**Data block:**
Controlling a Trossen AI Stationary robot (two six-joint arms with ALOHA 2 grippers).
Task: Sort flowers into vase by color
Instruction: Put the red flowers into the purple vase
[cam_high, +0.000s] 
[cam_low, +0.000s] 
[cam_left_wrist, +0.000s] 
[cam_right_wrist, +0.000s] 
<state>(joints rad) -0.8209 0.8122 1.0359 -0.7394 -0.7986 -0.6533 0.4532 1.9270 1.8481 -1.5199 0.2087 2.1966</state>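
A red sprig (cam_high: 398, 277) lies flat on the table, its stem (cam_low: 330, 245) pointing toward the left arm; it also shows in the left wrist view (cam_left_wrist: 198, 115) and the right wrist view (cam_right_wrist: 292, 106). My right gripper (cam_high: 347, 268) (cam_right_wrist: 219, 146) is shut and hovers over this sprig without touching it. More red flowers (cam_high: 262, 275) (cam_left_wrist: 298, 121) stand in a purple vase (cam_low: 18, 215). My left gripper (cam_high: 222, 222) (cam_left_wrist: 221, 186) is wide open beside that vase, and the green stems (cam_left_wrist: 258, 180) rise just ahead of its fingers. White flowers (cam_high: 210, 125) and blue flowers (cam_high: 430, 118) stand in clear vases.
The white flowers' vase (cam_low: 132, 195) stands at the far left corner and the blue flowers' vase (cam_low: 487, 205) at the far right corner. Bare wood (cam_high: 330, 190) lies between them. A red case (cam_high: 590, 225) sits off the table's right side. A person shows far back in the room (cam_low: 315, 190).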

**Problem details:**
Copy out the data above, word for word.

**Written reply:**
Controlling a Trossen AI Stationary robot (two six-joint arms with ALOHA 2 grippers).
Task: Sort flowers into vase by color
Instruction: Put the red flowers into the purple vase
[cam_high, +0.000s] 
[cam_low, +0.000s] 
[cam_left_wrist, +0.000s] 
[cam_right_wrist, +0.000s] 
<state>(joints rad) -0.8209 0.8122 1.0359 -0.7394 -0.7986 -0.6533 0.4532 1.9270 1.8481 -1.5199 0.2087 2.1966</state>
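A red sprig (cam_high: 398, 277) lies flat on the table, its stem (cam_low: 330, 245) pointing toward the left arm; it also shows in the left wrist view (cam_left_wrist: 198, 115) and the right wrist view (cam_right_wrist: 292, 106). My right gripper (cam_high: 347, 268) (cam_right_wrist: 219, 146) is shut and hovers over this sprig without touching it. More red flowers (cam_high: 262, 275) (cam_left_wrist: 298, 121) stand in a purple vase (cam_low: 18, 215). My left gripper (cam_high: 222, 222) (cam_left_wrist: 221, 186) is wide open beside that vase, and the green stems (cam_left_wrist: 258, 180) rise just ahead of its fingers. White flowers (cam_high: 210, 125) and blue flowers (cam_high: 430, 118) stand in clear vases.
The white flowers' vase (cam_low: 132, 195) stands at the far left corner and the blue flowers' vase (cam_low: 487, 205) at the far right corner. Bare wood (cam_high: 330, 190) lies between them. A red case (cam_high: 590, 225) sits off the table's right side. A person shows far back in the room (cam_low: 315, 190).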

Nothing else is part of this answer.